Insider Threat & Stolen Credentials
Attackers can use various tools and methods to gain access to credentials or an insider can abuse their authorized privilege. They may employ social engineering, phishing, or a blend of different attacks to acquire credentials of high-profile accounts. MFA/2FA can minimize the risk of this type of attack but a perpetrator who has access to valid credentials can still access resources for which the access has been granted. For instance, a compromised employee may have access to the employee database.

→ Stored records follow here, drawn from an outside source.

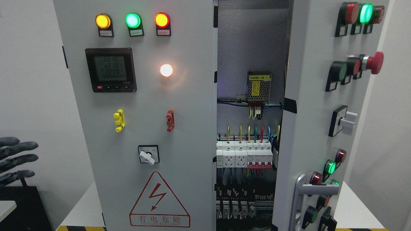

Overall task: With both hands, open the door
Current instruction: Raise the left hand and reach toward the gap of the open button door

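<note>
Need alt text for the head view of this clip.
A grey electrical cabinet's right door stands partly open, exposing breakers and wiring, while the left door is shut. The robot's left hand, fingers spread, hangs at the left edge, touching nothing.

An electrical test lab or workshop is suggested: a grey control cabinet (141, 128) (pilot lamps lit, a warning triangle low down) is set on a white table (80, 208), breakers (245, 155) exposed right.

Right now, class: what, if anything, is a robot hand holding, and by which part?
Nothing. The left robot hand is open, away from the cabinet; no right hand shows.
</note>
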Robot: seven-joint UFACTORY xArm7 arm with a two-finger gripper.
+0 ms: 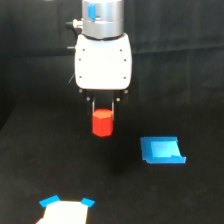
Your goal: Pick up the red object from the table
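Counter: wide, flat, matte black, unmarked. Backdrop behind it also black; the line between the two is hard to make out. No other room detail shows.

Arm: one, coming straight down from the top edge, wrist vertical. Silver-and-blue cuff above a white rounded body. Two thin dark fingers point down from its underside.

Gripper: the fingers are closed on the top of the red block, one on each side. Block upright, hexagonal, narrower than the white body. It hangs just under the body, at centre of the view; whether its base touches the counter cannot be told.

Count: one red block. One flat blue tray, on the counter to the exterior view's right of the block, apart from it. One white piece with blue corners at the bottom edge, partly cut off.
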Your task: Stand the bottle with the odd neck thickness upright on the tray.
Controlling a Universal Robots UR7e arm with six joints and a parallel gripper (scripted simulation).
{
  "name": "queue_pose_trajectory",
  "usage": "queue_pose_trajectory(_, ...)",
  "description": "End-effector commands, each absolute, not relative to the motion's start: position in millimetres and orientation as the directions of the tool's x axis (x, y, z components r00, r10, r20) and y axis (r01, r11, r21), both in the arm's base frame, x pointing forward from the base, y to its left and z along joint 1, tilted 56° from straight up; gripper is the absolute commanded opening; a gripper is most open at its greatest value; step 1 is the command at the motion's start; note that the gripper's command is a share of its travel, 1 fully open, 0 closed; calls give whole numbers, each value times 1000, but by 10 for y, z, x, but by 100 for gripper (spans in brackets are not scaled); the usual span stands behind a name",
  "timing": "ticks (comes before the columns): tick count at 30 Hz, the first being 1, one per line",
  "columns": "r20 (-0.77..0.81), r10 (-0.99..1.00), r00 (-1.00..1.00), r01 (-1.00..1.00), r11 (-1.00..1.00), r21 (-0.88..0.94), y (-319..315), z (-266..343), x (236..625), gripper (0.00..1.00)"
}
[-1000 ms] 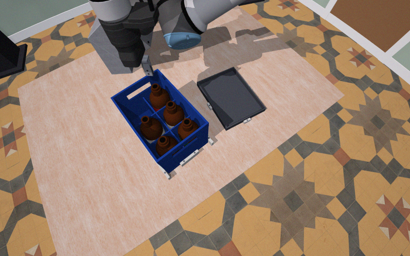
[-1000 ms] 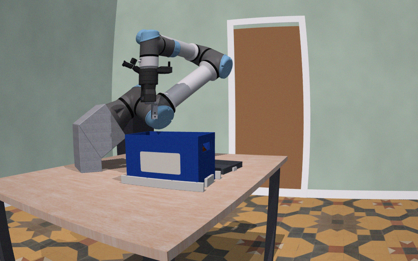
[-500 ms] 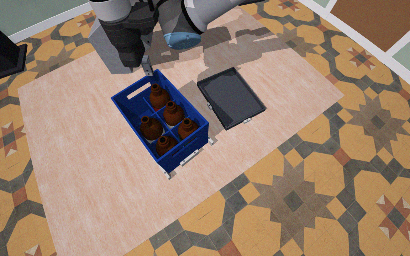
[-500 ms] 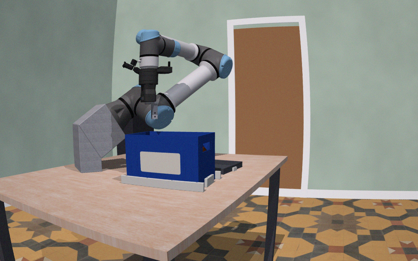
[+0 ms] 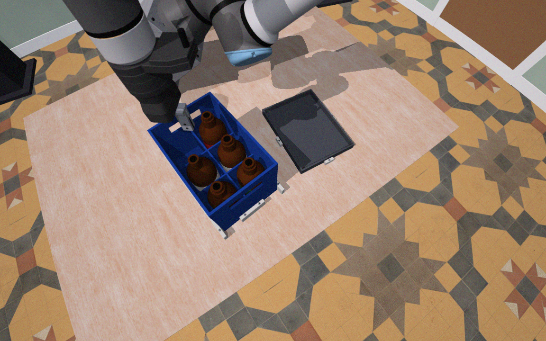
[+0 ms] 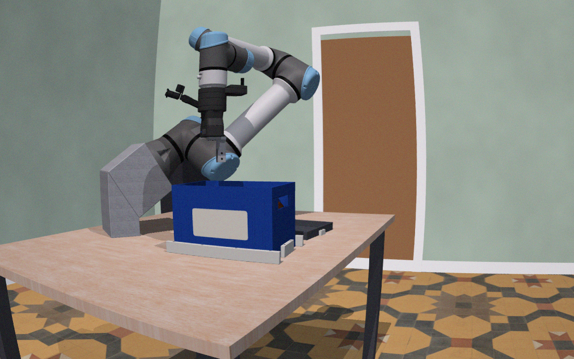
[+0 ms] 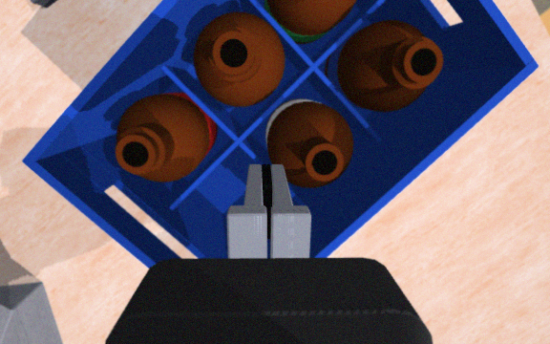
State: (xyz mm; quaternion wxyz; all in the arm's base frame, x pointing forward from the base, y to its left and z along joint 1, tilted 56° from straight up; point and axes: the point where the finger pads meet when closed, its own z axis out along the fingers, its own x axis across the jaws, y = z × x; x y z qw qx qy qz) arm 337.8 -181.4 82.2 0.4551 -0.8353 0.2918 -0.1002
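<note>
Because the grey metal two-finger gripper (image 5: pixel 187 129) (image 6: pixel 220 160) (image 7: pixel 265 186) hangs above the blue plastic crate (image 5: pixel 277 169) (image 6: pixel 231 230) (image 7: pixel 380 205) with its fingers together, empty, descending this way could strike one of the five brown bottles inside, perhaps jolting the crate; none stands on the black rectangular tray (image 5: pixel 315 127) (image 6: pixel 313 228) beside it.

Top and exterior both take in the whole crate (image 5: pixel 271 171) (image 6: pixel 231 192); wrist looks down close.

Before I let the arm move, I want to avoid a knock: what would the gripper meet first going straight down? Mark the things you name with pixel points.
Probably the divider (image 5: pixel 204 152) (image 7: pixel 247 150) beside the bottle-free compartment, or the shoulder of the nearest bottle (image 5: pixel 201 173) (image 7: pixel 314 131). Depth leaves it unclear which the gripper (image 5: pixel 187 129) (image 6: pixel 220 161) (image 7: pixel 265 186) would touch.
</note>
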Motion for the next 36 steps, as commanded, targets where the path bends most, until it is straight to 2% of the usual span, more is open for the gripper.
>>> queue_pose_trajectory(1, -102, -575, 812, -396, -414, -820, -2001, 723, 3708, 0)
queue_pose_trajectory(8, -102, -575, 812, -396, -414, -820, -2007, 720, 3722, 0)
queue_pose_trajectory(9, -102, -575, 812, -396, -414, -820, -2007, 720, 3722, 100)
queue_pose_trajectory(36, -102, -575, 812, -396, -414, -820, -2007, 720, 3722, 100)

It should be kept in mind that the accounts that have access policies surrounding resources are at a greater risk of insider attacks since they are the keys to gain access to other resources.
Use of Non-person Entities (NPEs) in ZTA Administration
Many enterprise networks have deployed AI or automated software-based agents to deal with their security issues. They have to communicate with the ZTA management components including PA and PE instead of a human admin. Authentication of these components in the enterprise while ensuring compliance with ZTA is an open debate. The assumption is that the majority of automated systems will use some kind of means for authentication for API access to resources.
The major security risk here is false positives and false negatives when utilizing automated systems for PE and configuration which can severely compromise enterprise security.
When it comes to improving cybersecurity, the enterprise has come a long way and Zero Trust Architecture is a living testament to that fact. While ZTA eliminates a wide variety of security risks, it should be noticed that there are still some threats that need to be addressed. The most impactful one probably is that a policy decision point (PDP) and corresponding policy enforcement point (PEP) can be potentially subverted by a privileged insider at the identity provider.